Close Oversight to Avoid Failure
As teams face increased pressure during Black Friday and Cyber Monday, errors become more likely. Deploying Agile together with DevOps guarantees there is a robust architecture that’s able to prevent failures.
DevOps practices allow agile teams to respond faster–not only to business requirements but also to any other problems that arise, too. When combined with the best practices of modularity and microservices, failures can often be isolated to a single system. Such a system can be fixed, replaced or completely removed with ease.
Organizations are increasingly aware of the importance of preventative analytics. For example, Slack integrations throughout the DevOps cycle can go a long way for early diagnostics. Agile teams incorporating DevOps can leverage continuous testing and monitoring that bring both constant progress and quality assurance.
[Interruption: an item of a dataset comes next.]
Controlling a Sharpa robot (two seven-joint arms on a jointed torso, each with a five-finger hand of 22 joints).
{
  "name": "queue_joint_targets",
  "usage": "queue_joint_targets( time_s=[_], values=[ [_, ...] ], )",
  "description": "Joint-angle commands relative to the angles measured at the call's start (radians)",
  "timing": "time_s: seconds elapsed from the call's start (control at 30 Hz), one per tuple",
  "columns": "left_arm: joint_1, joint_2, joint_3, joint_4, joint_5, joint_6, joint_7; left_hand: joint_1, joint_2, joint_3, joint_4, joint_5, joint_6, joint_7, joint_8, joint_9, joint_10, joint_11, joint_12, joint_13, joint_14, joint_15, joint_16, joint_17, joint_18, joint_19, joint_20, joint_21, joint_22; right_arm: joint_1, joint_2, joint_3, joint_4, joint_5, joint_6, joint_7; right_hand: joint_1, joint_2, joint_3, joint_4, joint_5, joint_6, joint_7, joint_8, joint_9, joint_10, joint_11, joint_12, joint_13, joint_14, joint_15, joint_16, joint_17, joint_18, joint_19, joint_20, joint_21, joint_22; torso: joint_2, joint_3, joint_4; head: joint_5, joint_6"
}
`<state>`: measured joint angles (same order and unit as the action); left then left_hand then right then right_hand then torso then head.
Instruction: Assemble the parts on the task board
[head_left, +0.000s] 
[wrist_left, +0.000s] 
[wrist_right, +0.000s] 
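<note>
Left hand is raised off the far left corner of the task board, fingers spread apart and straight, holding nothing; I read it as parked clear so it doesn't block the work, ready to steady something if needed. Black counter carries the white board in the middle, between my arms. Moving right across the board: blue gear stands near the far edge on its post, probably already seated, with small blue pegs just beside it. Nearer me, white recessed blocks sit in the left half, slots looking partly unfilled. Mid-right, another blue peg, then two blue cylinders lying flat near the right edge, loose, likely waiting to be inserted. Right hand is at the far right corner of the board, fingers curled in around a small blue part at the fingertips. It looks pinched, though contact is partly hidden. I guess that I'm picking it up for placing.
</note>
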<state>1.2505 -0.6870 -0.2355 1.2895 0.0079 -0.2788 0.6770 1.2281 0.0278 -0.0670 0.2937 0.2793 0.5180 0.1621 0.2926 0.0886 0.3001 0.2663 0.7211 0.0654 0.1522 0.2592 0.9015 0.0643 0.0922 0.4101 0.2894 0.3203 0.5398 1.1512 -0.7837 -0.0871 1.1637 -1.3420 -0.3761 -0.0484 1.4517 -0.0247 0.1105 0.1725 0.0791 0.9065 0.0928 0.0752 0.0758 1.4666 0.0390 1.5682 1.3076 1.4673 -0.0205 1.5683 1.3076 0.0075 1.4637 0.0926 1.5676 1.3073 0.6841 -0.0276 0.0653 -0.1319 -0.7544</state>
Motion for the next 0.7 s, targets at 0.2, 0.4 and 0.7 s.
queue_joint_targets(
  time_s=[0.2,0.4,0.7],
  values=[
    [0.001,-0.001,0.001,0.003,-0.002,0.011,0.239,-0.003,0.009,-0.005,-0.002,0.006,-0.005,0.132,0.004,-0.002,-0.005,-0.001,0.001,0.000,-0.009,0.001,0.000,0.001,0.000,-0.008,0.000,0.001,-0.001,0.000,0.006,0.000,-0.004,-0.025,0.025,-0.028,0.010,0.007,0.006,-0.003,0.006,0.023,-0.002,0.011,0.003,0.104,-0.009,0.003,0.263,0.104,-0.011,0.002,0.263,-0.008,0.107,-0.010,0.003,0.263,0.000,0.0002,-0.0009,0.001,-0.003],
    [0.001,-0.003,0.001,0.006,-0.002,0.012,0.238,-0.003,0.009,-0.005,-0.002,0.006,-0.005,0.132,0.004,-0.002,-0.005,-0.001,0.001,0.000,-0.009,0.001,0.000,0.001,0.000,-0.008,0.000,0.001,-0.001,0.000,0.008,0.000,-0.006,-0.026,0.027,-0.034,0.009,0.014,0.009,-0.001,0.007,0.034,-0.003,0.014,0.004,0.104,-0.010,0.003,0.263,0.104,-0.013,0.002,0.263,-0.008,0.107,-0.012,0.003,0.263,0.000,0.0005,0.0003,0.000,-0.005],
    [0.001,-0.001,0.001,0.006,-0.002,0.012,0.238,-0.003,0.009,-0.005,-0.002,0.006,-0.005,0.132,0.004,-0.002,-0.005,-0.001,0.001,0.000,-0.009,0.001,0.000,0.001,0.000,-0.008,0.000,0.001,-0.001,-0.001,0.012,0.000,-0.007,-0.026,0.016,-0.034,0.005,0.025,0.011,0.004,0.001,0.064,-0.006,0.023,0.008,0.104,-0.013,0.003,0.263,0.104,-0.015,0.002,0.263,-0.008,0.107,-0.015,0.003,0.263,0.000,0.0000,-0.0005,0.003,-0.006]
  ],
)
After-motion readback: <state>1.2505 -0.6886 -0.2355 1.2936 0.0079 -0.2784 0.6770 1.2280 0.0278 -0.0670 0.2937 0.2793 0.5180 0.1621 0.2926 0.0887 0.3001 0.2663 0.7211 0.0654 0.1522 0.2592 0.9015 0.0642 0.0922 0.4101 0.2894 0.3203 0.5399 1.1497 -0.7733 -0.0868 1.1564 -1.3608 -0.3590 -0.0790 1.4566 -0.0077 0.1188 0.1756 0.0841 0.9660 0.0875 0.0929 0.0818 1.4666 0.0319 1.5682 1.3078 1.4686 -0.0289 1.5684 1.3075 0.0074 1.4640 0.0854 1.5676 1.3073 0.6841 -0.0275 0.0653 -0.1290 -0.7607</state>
Companies such as Etsy, a global handcraft and vintage marketplace, saw a lower occurrence of errors and disruptions after exchanging the waterfall model for a more agile approach. The organization relied on DevOps structures to deploy a fully automated pipeline and assured that continuous delivery practices secured a higher number of daily deployments–with fewer errors at the same time.
High Levels of Synergy
As mentioned earlier, DevOps has many convergence points with Agile, which is why they form such powerful partners with little chance of clashing. One of the fruits of their synergy has crystallized in the form of Infrastructure as Code (IaC).
IaC in a modular system, as promoted by DevOps, brings organizations remarkable benefits, as significant changes can be rolled out across the entire network typology with a single code change in minutes. In the context of feature requirement (or a failure), such velocity is instrumental to leveraging seasonality. This way, developers can alter entire environment configurations, regardless of the initial stage, and thus avoid tedious rebuilding.
Teams looking to optimize their performance shouldn’t be deciding between Agile or DevOps. In fact, organizations will find that their powerful combination can equip them much better for the seasonal peaks and help them deliver greater results than ever.